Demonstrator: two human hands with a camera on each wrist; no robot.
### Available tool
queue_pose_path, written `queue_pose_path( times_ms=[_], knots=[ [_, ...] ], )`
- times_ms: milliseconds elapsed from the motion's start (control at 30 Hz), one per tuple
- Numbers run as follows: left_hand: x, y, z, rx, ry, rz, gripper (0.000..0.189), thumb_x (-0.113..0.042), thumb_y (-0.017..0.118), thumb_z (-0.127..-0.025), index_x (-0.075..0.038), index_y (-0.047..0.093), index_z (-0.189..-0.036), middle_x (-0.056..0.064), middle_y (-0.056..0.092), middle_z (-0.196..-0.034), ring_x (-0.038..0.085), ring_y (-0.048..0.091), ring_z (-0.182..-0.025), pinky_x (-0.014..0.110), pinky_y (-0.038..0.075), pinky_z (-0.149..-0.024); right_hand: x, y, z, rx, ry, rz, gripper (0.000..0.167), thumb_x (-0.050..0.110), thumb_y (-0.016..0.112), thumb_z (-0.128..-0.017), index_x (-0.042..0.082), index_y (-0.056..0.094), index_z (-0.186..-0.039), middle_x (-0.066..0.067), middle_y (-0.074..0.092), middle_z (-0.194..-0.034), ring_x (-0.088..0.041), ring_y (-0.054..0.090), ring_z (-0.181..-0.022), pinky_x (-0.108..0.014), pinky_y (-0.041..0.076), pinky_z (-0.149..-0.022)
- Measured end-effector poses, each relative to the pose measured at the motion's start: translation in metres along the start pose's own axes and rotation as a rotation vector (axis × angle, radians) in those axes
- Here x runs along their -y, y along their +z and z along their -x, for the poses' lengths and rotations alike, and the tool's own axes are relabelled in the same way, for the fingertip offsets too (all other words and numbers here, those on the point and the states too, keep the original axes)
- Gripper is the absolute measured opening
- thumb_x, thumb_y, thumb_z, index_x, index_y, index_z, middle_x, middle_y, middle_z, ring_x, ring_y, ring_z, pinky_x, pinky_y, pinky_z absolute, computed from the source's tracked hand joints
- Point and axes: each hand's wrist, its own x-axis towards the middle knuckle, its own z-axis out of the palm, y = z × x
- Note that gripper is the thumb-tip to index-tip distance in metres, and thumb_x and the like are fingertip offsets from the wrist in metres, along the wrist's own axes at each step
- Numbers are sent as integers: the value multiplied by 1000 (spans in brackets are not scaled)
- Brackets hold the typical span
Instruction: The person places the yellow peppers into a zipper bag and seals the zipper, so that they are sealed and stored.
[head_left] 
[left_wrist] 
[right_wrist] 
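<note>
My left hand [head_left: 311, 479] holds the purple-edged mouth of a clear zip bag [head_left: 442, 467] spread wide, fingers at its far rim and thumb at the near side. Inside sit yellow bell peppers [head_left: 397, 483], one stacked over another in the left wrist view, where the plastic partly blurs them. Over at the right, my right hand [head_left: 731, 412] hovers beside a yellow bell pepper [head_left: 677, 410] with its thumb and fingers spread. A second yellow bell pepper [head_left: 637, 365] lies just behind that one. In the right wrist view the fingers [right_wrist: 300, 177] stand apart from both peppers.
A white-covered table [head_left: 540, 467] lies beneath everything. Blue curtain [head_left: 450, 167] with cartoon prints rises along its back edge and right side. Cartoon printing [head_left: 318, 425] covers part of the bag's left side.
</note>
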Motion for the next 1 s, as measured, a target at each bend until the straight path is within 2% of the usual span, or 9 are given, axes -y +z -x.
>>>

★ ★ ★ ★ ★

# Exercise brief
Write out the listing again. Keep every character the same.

# Solved problem
Demonstrator: two human hands with a camera on each wrist; no robot.
### Available tool
queue_pose_path, written `queue_pose_path( times_ms=[_], knots=[ [_, ...] ], )`
- times_ms: milliseconds elapsed from the motion's start (control at 30 Hz), one per tuple
- Numbers run as follows: left_hand: x, y, z, rx, ry, rz, gripper (0.000..0.189), thumb_x (-0.113..0.042), thumb_y (-0.017..0.118), thumb_z (-0.127..-0.025), index_x (-0.075..0.038), index_y (-0.047..0.093), index_z (-0.189..-0.036), middle_x (-0.056..0.064), middle_y (-0.056..0.092), middle_z (-0.196..-0.034), ring_x (-0.038..0.085), ring_y (-0.048..0.091), ring_z (-0.182..-0.025), pinky_x (-0.014..0.110), pinky_y (-0.038..0.075), pinky_z (-0.149..-0.024); right_hand: x, y, z, rx, ry, rz, gripper (0.000..0.167), thumb_x (-0.050..0.110), thumb_y (-0.016..0.112), thumb_z (-0.128..-0.017), index_x (-0.042..0.082), index_y (-0.056..0.094), index_z (-0.186..-0.039), middle_x (-0.066..0.067), middle_y (-0.074..0.092), middle_z (-0.194..-0.034), ring_x (-0.088..0.041), ring_y (-0.054..0.090), ring_z (-0.181..-0.022), pinky_x (-0.108..0.014), pinky_y (-0.041..0.076), pinky_z (-0.149..-0.022)
- Measured end-effector poses, each relative to the pose measured at the motion's start: translation in metres along the start pose's own axes and rotation as a rotation vector (axis × angle, radians) in those axes
- Here x runs along their -y, y along their +z and z along their -x, for the poses' lengths and rotations alike, and the tool's own axes are relabelled in the same way, for the fingertip offsets too (all other words and numbers here, those on the point and the states too, keep the original axes)
- Gripper is the absolute measured opening
- thumb_x, thumb_y, thumb_z, index_x, index_y, index_z, middle_x, middle_y, middle_z, ring_x, ring_y, ring_z, pinky_x, pinky_y, pinky_z absolute, computed from the source's tracked hand joints
- Point and axes: each hand's wrist, its own x-axis towards the middle knuckle, its own z-axis out of the palm, y = z × x
- Note that gripper is the thumb-tip to index-tip distance in metres, and thumb_x and the like are fingertip offsets from the wrist in metres, along the wrist's own axes at each step
- Numbers are sent as integers: the value multiplied by 1000 (spans in brackets are not scaled)
- Brackets hold the typical span
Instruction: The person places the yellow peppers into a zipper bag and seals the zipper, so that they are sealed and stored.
[head_left] 
[left_wrist] 
[right_wrist] 
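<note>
My left hand [head_left: 311, 479] holds the purple-edged mouth of a clear zip bag [head_left: 442, 467] spread wide, fingers at its far rim and thumb at the near side. Inside sit yellow bell peppers [head_left: 397, 483], one stacked over another in the left wrist view, where the plastic partly blurs them. Over at the right, my right hand [head_left: 731, 412] hovers beside a yellow bell pepper [head_left: 677, 410] with its thumb and fingers spread. A second yellow bell pepper [head_left: 637, 365] lies just behind that one. In the right wrist view the fingers [right_wrist: 300, 177] stand apart from both peppers.
A white-covered table [head_left: 540, 467] lies beneath everything. Blue curtain [head_left: 450, 167] with cartoon prints rises along its back edge and right side. Cartoon printing [head_left: 318, 425] covers part of the bag's left side.
</note>
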Motion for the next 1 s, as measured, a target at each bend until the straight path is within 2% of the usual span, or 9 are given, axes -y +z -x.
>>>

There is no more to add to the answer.